# TASK DESCRIPTION
Word for word, copy the lines from the one with "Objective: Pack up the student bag" to the last line of the data below, counting both, and keep every picture out.

Records contained in a dataset
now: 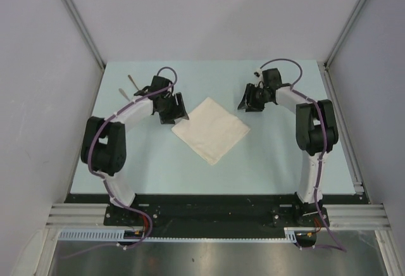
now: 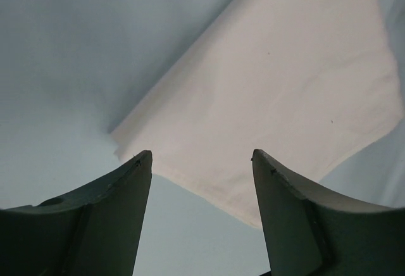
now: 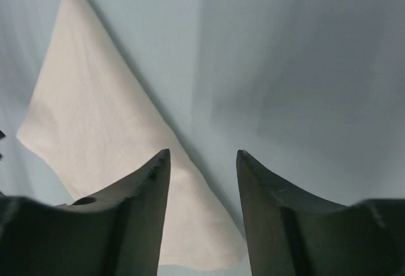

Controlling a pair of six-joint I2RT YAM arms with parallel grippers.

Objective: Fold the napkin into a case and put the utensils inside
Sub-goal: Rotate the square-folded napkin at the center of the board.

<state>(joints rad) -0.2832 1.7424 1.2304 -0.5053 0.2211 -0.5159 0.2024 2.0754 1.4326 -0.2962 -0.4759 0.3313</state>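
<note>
Now your left claw (image 2: 201,156) is hanging spread over the napkin (image 1: 211,129) (lying flat); your right claw (image 3: 203,152) is gaping empty near it.

napkin (image 1: 211,129) central; left hand (image 1: 178,112) at its left corner, right hand (image 1: 246,103) behind-right; utensils (image 1: 133,83) far left.

Napkin (image 1: 211,129) flat, a diamond; left gripper (image 1: 174,109) at its left corner, right gripper (image 1: 248,100) near its top-right edge, utensils (image 1: 133,84) well left of it.
</note>
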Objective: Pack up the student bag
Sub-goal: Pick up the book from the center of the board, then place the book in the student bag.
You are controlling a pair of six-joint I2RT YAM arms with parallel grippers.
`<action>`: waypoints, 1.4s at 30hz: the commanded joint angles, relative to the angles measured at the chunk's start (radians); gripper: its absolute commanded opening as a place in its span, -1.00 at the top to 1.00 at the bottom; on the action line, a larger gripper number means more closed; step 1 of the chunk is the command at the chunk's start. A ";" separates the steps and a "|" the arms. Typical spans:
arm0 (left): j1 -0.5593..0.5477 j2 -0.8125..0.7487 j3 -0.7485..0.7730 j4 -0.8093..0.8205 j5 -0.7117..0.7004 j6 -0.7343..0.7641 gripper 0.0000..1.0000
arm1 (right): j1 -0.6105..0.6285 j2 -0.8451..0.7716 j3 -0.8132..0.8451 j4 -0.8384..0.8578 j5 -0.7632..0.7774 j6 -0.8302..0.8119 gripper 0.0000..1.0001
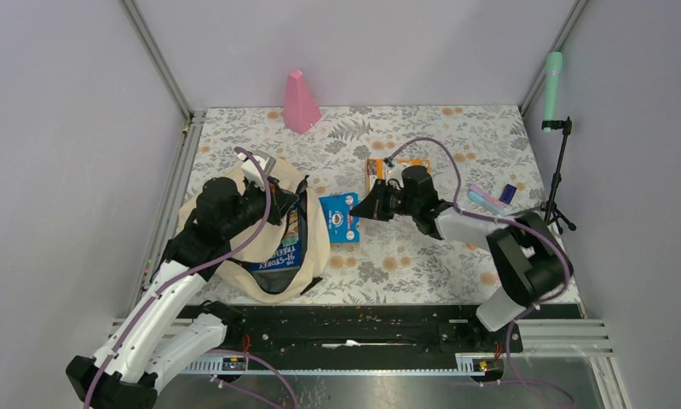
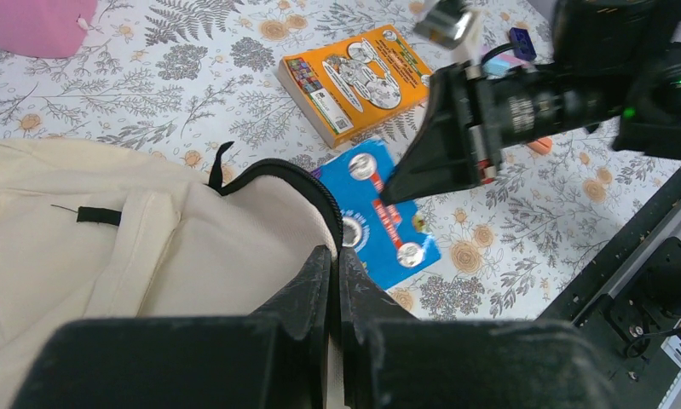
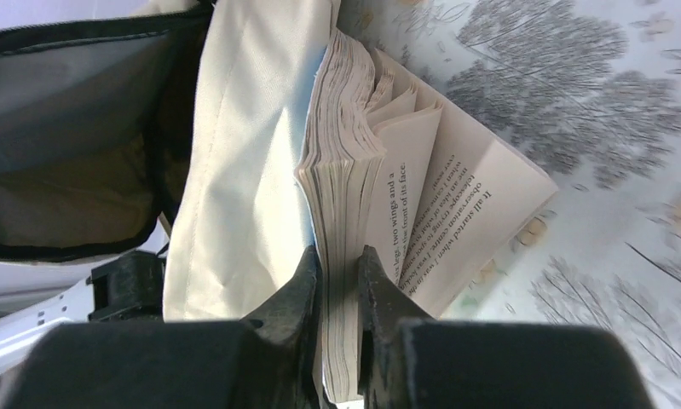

# TASK SOLUTION
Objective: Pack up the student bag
Sub-goal: Pick up the book from the center of the board, then place the book in the student bag.
You are controlling a pair of six-joint I2RT YAM arms with parallel grippers.
`<action>`: waypoints, 1.4s at 30hz: the commanded joint angles, relative to the angles measured at the chunk's start (radians); gripper: its absolute commanded opening as a place in its span, -1.00 at the top to 1.00 at the bottom; on the action line, a larger gripper number means more closed; step 1 of the chunk is the command at the chunk's start. A ";" separates the steps and a "|" the arms. Typical spans:
arm0 (left): j1 -0.5593..0.5477 j2 -0.8125..0.7487 j3 -0.7485..0.7730 j4 -0.8093..0.8205 j5 -0.7117..0.7004 j6 -0.7343..0.7641 gripper 0.0000..1.0000
arm1 (right): j1 -0.6105..0.6285 j2 -0.8451..0.7716 j3 -0.8132..0.8451 j4 -0.8384..0.8578 j5 -0.7632..0.7774 j6 -0.8302..0.8119 gripper 0.0000..1.0001

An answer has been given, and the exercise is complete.